_Task instructions_.
Across the entries below, tally every line that holds the word "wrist". Give only the tally.

===

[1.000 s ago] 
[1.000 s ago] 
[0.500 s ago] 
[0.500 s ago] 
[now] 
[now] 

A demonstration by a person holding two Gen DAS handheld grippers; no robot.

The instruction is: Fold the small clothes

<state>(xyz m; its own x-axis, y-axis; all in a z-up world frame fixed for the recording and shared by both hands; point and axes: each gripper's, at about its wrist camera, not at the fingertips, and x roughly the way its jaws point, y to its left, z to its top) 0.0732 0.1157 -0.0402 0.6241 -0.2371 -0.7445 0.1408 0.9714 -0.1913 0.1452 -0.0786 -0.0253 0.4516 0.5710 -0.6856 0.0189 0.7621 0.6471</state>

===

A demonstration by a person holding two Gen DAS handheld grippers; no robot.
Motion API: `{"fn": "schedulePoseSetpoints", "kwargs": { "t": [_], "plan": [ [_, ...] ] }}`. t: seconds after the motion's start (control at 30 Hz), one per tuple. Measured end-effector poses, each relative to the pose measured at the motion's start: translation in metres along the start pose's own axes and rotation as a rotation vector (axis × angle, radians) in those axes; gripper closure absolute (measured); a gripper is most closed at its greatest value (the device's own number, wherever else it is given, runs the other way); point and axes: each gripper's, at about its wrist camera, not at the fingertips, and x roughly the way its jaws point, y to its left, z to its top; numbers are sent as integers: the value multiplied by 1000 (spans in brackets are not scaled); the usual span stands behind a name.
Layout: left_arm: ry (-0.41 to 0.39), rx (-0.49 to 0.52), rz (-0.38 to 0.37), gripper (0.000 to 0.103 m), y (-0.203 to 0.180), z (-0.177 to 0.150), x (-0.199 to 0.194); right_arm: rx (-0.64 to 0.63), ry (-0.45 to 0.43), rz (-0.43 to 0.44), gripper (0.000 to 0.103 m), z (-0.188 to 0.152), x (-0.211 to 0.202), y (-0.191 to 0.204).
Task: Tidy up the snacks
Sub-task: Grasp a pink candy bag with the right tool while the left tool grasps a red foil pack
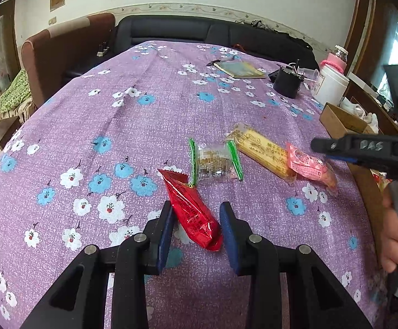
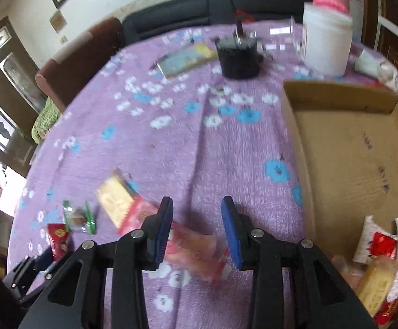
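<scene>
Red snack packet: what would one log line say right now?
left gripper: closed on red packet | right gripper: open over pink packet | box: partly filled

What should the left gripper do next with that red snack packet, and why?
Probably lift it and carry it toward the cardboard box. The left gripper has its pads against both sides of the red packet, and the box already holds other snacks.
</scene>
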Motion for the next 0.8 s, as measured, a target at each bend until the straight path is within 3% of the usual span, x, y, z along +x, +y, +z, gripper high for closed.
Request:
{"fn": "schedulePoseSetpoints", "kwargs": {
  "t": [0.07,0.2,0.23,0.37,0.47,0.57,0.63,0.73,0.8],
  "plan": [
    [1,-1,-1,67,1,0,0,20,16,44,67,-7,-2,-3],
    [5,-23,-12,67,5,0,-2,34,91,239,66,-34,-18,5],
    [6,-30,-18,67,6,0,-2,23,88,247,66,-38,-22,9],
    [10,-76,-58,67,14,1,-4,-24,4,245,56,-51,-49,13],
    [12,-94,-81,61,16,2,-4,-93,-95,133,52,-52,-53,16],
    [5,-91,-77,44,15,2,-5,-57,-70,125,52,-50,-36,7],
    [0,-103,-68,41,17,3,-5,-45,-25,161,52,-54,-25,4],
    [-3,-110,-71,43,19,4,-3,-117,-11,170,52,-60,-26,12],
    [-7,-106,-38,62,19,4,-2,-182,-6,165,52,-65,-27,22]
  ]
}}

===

_Output for this exercise_.
2